Kemungkinan keterlibatan para tersangka dengan rentetan aksi kejahatan yang terjadi di Sumatera Utara belakangan ini, kapolres tidak mau berspekulasi. Yang jelas pemeriksaan tetap akan dilakukan sesuai prosedur yang ada. Ia berjanji akan membeberkan semuanya setelah pemeriksaan selesai.
"Kita belum bisa pastikan ya, kita akan kembangkan lebih lanjut. Ya tentunya kita akan dalami lebih dahulu. Mudah-mudahan dengan beberapa informasi ke depan akan kita sampaikan lebih lanjut," imbuhnya.
Seperti diberitakan, 3 anggota kawanan pencuri bersenjata api dibekuk aparat Polres Pacitan, Kamis (23/9/2010) malam. Ketiga tersangka itu yakni YL, YD dan DN disergap saat berada di kediaman mereka Desa Ploso, Kecamatan Punung, Pacitan.

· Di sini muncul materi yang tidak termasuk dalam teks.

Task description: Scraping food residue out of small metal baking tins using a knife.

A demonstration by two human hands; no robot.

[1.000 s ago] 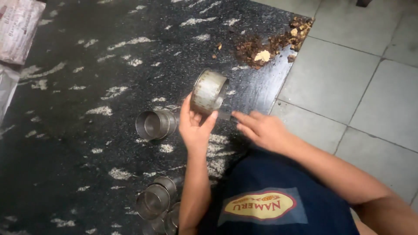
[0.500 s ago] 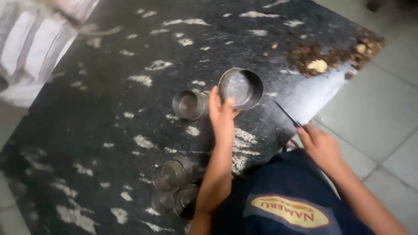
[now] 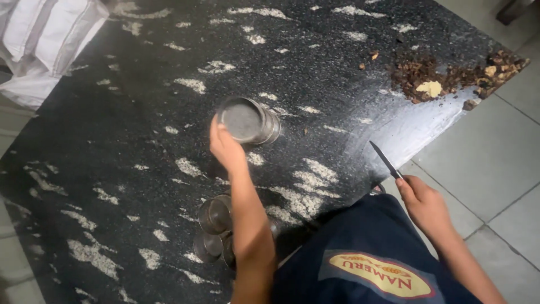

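Now left hand (image 3: 225, 147) grip around metal tin (image 3: 247, 120), right hand (image 3: 424, 204) grip clasping knife (image 3: 385, 160) past slab edge (image 3: 416, 147).

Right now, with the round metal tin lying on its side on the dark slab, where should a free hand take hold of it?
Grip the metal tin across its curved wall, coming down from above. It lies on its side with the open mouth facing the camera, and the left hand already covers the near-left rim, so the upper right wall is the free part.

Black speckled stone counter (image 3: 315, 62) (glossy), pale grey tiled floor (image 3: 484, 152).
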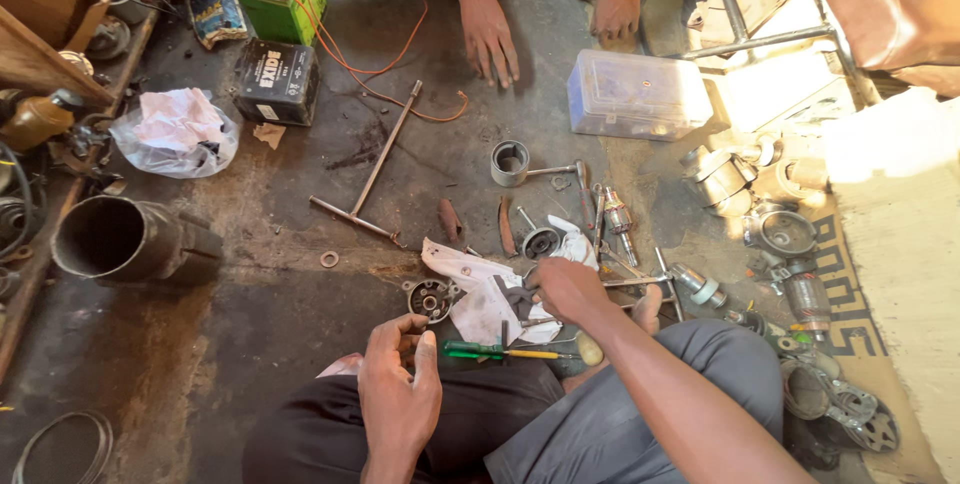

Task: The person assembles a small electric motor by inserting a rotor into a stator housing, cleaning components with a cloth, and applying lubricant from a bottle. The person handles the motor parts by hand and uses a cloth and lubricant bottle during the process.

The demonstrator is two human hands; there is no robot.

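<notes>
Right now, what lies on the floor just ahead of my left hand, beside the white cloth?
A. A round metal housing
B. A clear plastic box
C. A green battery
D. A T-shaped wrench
A: the round metal housing sits just beyond the left hand, at the left edge of the white cloth; the battery, box and wrench all lie farther off.

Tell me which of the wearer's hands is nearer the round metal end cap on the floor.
Left. The left hand hovers just below the round metal end cap, not touching it. The right hand is farther to its right, resting on the white rag.
</notes>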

Selain berhasil membekuk tersangka, polisi juga mengamankan sejumlah barang bukti. Diantaranya pistol rakitan, belasan butir amunisi tajam berbagai kaliber, golok, obeng serta laptop dan jimat. Petugas juga menyita sepeda motor Yamaha RXZ Nomor Polisi AD 3716 MH yang sebagian komponennya diduga dibeli dengan uang hasil curian.